I obviously feel far too deeply about this subject. And yet, I cannot help myself.


  1. That's pretty unimpressive on the lameness scale. I definitely hoped for something a bit more lame.

    I think that I'm with Bart if I'm alone. A dishwasher then seems like overkill. With our whole family cranking through the dishes the contraption becomes invaluable.

  2. I, like you, believe in dishwashers, but if I had to choose between a washer and dryer or a dishwasher in my home, I would definitely choose the laundry duo.
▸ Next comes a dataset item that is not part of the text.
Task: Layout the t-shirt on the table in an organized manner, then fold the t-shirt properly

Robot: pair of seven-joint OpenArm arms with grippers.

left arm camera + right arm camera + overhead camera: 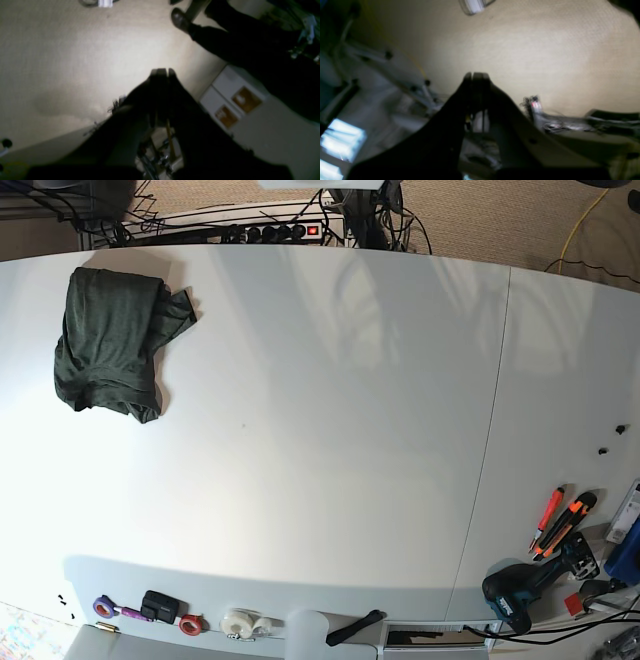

    I liked your point that dishwashers make the kitchen seem so much cleaner. I had never thought of that, and you are right. No clean dishes drying in the dish rack. Clear counters. More counter space. I want a dishwasher. (Although, I am grateful for our washer and dryer).

  3. One Smart CookieMay 31, 2007, 8:32:00 AM

    I cannot find a way to fully express my support for this post! Dishwasher, good. Hand washing, bad. And YES to the silverware going prongs down. You clearly understand the true ways of the world.

  4. Haha! I love this post. When I was growing up our dishwasher broke and my mom decided that to teach us kids a lesson - she wouldn't replace it for, oh, 3 years.

    Now I actually do dishes by hand as some kind of domestically-based therapy. I don't have a dishwasher and I get some sense of satisfaction from turning a room full of dirty dishes into a pile of clean dishes, which I promptly dry and put them away. Viola! Clean kitchen and an hour of therapy! :)

    (Amen to the flatware prongs DOWN!)

  5. This cracks me up. Isn't it funny how strongly we can feel about these issues?

    I fill the dishwasher and then handwash the leftover dishes. (There are always leftover dishes since my teens feel the need to use three or four extra glasses per day each.)

  6. Ah, the dishwasher/hand wash dilemma. I don't have a dishwasher, though if I had space I very well might. I've been so long without one that I've just adapted. I'm with heidikins ... handwashing the dishes is therapy for me. Perhaps it's because I can let my mind wander while I wash :o)

  7. I cannot imagine life withoug a DW. (Actually, I can. For several months last year ours was out of commission while we tried several service trips before finally buying new.) And I am very serious about planning ahead so that everything will go in. I don't like clothes that can't be washed in the machine either. Life is just too short!

  8. So this posting reminds me of my growing up years. For the first 13 years of my life the 'kids' were the dishwasher! then we moved to vegas and we got a dishwasher - but still about half the dishes were handwashed per mom's specifications. After four years of college I quickly learned, such did you from your mother, that there is hardly anything that can not go in the dishwasher!! now I am working on training my roomates to put the silverwear down - and the bowls facing the middle - where the water shoots from!! The dishwasher is definently one of my most favorite inventions! hurrah for it! ;)

  9. I *hate* washing dishes by hand. We have no dishwasher, so Bawb does all the dishes. Sponges are nasty, so they are disallowed in our house. And Bawb washes basically all dishes with bleach.

  10. I'm here from Jen's blog.

    Just appreciate that you have a dishwasher. I don't and it bites the big one. Although, I don't put my knives in because it destroys them and I don't put my non-stick pans in (same reason). My years of working at Williams-Sonoma taught me there really are some things that need to be hand washed. Other than that, bring on the Cascade and heated dry!